Over the last few months, I’ve become progressively more bullish about the likely economic recovery. But I realize that my optimism is increasingly a consensus view – which opens me to the charge of groupthink. Or alternatively, I could simply be guilty of overexuberance i.e I’m estimating too big a bounce back in the real economy. I’m not the only one who is maybe having second thoughts. The excellent newsletter Variant Perception had a blog out this week on this exact subject – “While we don’t want to be contrarian for contrarian’s sake when we observe the prevalence of news stories about reflation, it does suggest extreme sentiment and scope for a short-term reversal in reflation trades. The reflationary price action itself looks extreme. Our standardized score of reflation relationships has stretched to almost two standard deviations above the mean”.

Variant Perception also reported that the Bank of International Settlements has created a retail investor sentiment proxy using Google Trends data. “They average trends from indices (S&P, Nasdaq), financial news outlets (CNBC, Yahoo) and discount brokerages (Schwab and Ameritrade). 100 indicates maximum popularity, telling us that retail sentiment today is still frothy.” The chart is below.

You can read the longer Variant Perception blog entry here: https://www.variantperception.com/2021/04/15/reflation-sensation/

Analysts at Deutsche Bank also track these trends and then turn them into their own proprietary equity positioning index.
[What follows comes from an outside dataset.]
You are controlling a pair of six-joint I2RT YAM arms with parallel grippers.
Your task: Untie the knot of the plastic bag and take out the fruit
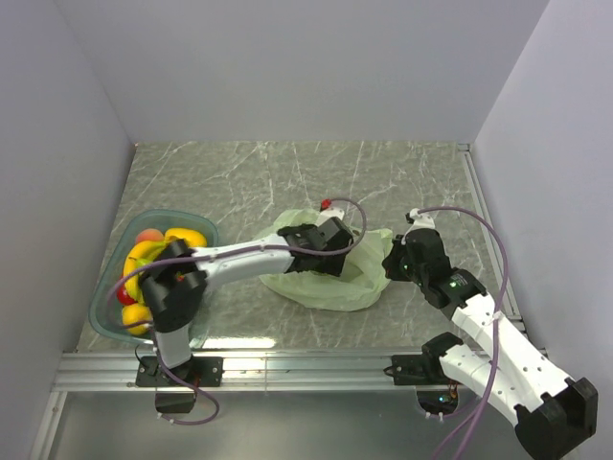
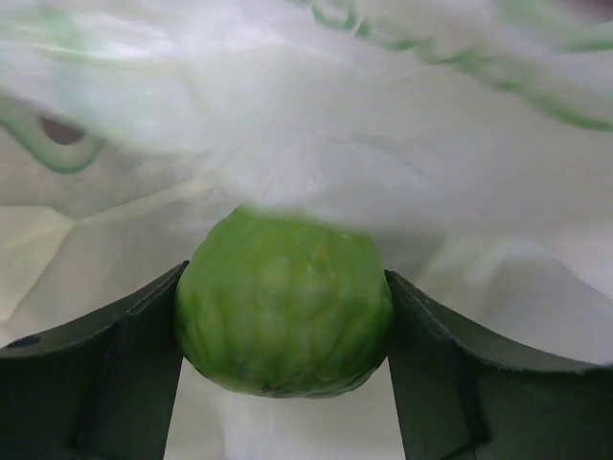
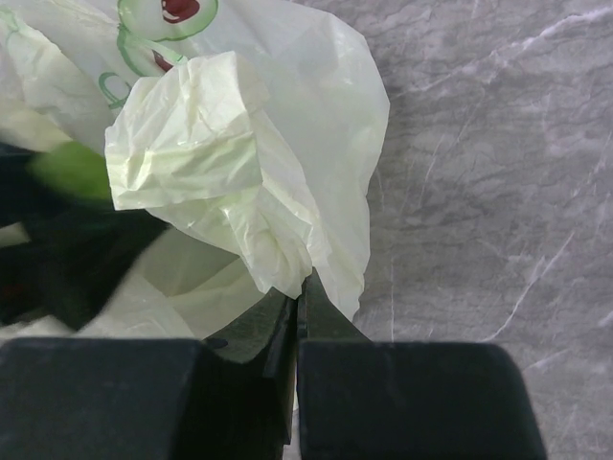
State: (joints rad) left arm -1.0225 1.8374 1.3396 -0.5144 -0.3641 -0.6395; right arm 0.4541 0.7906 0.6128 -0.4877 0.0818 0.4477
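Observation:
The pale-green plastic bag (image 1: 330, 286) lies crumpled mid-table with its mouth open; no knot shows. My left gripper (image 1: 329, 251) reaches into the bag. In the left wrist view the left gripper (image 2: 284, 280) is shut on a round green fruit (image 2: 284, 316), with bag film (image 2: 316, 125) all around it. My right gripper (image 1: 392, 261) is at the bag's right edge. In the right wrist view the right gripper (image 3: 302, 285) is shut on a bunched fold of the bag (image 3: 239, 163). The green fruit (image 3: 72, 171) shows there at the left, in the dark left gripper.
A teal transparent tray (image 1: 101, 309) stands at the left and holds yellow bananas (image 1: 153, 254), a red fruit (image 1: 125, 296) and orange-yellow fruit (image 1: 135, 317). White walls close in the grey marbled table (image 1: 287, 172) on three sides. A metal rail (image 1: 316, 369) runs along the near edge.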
IN their report from today they observe that this index is now “close to record highs (98th percentile). There remains a notable divide between the positioning of discretionary investors, which has moved up to a new peak (100th percentile), while systematic strategies exposure has also risen, but remains near historical median levels (46th percentile).” Again, the chart is below.


All of which brings me to the elephant in the room or more accurately the one number that could end the party. The Inflation number. If these numbers start rising too aggressively, markets will start to fear that the US Fed will turn hawkish, rates expectations will creep up, taper tantrums will ensue and the real economy might start to become more fragile.

This brings us nicely to a term I hadn’t heard before – sticky-price indices. This was introduced last week in an NYT Online column by Paul Krugman. The longish piece established that there is a big difference between “goods, notably things like oil and wheat, [which ] have constantly changing prices” and other goods where changes in the base price is very rare i.e we see intermittent price adjustment. Those ordinary base goods will almost certainly increase in price in a reflationary environment but it’s the sticky goods that we need to watch – if they start rising in price sharply, then we know we have a problem. There’s a good summary of the economic literature on the subject of price rigidity here : summary

Unsurprisingly the US central bank watches these numbers using a measure called the “Sticky Price Consumer Price Index” which tries to sort out goods and services by how frequently their prices change. You can see the live feed here: https://fred.stlouisfed.org/series/STICKCPIM157SFRBATL?campaign_id=116&emc=edit_pk_20210416&instance_id=29323&nl=paul-krugman&regi_id=69865830&segment_id=55712&te=1&user_id=5b64077126642094b9a935054fcb677f#0

The current chart is below – my amateur reading of it suggests that there are some warning signs but that there’s currently zero evidence of a bigger problem. Maybe all that exuberance is in the stockmarket is warranted!